Task to carry out:
The data below should be repeated exactly and in full.

Supplied material:
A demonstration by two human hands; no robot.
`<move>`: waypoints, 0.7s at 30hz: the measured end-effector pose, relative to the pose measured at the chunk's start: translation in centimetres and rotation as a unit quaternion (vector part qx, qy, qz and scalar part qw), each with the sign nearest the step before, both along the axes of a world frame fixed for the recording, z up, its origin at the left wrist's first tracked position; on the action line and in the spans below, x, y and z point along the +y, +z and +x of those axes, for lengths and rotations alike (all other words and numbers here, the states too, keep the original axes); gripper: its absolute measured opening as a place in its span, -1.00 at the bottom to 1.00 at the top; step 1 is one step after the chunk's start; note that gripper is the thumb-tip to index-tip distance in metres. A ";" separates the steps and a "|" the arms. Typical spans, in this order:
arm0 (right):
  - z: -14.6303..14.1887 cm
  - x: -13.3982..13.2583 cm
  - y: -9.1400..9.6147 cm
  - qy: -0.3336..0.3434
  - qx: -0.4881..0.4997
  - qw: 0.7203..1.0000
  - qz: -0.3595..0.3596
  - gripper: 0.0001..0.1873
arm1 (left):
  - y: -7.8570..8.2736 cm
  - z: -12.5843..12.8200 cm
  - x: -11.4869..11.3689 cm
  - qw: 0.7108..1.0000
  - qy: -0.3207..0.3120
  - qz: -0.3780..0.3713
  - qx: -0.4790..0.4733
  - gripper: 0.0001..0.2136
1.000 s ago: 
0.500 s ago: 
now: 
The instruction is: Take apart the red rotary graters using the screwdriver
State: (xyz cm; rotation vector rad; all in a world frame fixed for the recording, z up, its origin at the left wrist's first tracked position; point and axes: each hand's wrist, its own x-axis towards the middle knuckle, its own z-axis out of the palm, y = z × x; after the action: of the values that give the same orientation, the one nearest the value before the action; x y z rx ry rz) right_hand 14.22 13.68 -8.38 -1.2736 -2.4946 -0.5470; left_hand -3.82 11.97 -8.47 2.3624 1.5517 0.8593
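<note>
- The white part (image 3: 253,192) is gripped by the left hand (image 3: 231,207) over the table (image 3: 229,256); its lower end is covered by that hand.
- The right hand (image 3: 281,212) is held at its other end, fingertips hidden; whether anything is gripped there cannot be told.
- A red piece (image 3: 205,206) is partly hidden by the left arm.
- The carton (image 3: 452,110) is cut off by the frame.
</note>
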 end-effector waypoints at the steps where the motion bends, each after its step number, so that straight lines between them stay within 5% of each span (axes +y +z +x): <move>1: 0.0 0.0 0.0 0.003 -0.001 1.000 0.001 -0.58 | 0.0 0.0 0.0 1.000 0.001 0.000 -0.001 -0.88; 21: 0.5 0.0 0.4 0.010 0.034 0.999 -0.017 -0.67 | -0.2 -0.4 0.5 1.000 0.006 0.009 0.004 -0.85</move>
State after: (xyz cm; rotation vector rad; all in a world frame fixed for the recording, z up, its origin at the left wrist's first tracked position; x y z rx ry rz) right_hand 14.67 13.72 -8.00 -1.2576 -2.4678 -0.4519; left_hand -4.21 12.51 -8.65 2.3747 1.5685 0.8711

Answer to this task:
A demonstration by two human hands; no robot.
`<move>`: waypoints, 0.7s at 30hz: the measured end-effector pose, relative to the pose measured at the chunk's start: translation in centimetres and rotation as a unit quaternion (vector part qx, qy, qz and scalar part qw), each with the sign nearest the step before, both along the axes of a world frame fixed for the recording, z up, its origin at the left wrist's first tracked position; on the action line and in the spans below, x, y and z point along the +y, +z and +x of those axes, for lengths and rotations alike (all other words and numbers here, the states too, keep the original axes); gripper: its absolute measured opening as a place in its span, -1.00 at the bottom to 1.00 at the top; step 1 is one step after the chunk's start; note that gripper is the thumb-tip to index-tip distance in metres. A ";" separates the steps and a "|" the arms. Typical spans, in this order:
arm0 (right):
  - z: -14.6303..14.1887 cm
  - x: -13.3982..13.2583 cm
  - y: -9.1400..9.6147 cm
  - qy: -0.3336..0.3434
  - qx: -0.4881..0.4997
  - qw: 0.7203..1.0000
  - qz: -0.3595..0.3596
  - gripper: 0.0001..0.1873
arm1 (left):
  - y: -7.8570..8.2736 cm
  - z: -12.5843..12.8200 cm
  - x: -11.4869..11.3689 cm
  - qw: 0.7108..1.0000
  - qy: -0.3207..0.3120
  - qz: -0.3780..0.3713
  - qx: -0.4790..0.4733
  - gripper: 0.0001..0.2136
1.000 s ago: 
0.500 s ago: 
now: 
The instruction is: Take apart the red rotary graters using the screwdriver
State: (xyz cm; rotation vector rad; all in a world frame fixed for the recording, z up, its origin at the left wrist's first tracked position; point and axes: each hand's wrist, its own x-axis towards the middle knuckle, its own z-axis out of the palm, y = z × x; after the action: of the values that give the same orientation, the one nearest the value before the action; x y z rx ry rz) right_hand 14.22 13.68 -8.38 -1.2736 -2.4946 -0.5470; left_hand -3.82 11.97 -8.47 2.3624 1.5517 0.8593
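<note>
- The white part (image 3: 253,192) is gripped by the left hand (image 3: 231,207) over the table (image 3: 229,256); its lower end is covered by that hand.
- The right hand (image 3: 281,212) is held at its other end, fingertips hidden; whether anything is gripped there cannot be told.
- A red piece (image 3: 205,206) is partly hidden by the left arm.
- The carton (image 3: 452,110) is cut off by the frame.
</note>
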 end-effector waypoints at the steps where the motion bends, each after its step number, so that straight lines between them stay within 5% of each span (axes +y +z +x): <move>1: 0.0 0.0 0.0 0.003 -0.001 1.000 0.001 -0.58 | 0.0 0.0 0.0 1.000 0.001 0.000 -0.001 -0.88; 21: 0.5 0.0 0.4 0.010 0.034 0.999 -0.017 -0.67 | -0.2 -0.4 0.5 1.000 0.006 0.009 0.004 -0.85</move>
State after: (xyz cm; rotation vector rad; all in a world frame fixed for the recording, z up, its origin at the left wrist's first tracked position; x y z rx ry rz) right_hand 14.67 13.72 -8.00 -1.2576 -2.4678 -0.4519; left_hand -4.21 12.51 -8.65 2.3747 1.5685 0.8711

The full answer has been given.